#### [EXERCISE DIRECTIONS]
Give back the data below exactly, with every line kept the same.

#### [INPUT DATA]

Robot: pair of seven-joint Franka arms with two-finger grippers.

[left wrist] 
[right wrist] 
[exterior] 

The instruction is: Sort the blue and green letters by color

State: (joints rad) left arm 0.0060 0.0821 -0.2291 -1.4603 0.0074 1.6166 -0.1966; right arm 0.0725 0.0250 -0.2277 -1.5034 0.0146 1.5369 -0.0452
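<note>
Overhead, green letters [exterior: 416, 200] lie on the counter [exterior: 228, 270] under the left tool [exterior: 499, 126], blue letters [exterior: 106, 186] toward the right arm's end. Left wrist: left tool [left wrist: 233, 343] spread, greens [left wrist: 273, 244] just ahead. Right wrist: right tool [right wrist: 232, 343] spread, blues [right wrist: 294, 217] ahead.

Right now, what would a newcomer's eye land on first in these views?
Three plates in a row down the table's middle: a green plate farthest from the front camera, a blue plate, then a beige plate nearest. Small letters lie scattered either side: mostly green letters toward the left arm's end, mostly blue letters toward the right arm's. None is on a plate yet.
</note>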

#### [ANSWER TO THE EXERCISE]
Robot: pair of seven-joint Franka arms with two-finger grippers.

[left wrist] 
[right wrist] 
[exterior] 

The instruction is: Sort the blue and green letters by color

State: (joints rad) left arm 0.0060 0.0821 -0.2291 -1.4603 0.0074 1.6166 -0.1966; right arm 0.0725 0.0250 -0.2277 -1.5034 0.0146 1.5369 -0.0452
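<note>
Overhead, green letters [exterior: 416, 200] lie on the counter [exterior: 228, 270] under the left tool [exterior: 499, 126], blue letters [exterior: 106, 186] toward the right arm's end. Left wrist: left tool [left wrist: 233, 343] spread, greens [left wrist: 273, 244] just ahead. Right wrist: right tool [right wrist: 232, 343] spread, blues [right wrist: 294, 217] ahead.

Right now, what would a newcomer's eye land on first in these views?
Three plates in a row down the table's middle: a green plate farthest from the front camera, a blue plate, then a beige plate nearest. Small letters lie scattered either side: mostly green letters toward the left arm's end, mostly blue letters toward the right arm's. None is on a plate yet.
</note>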

This exercise has nothing more to it.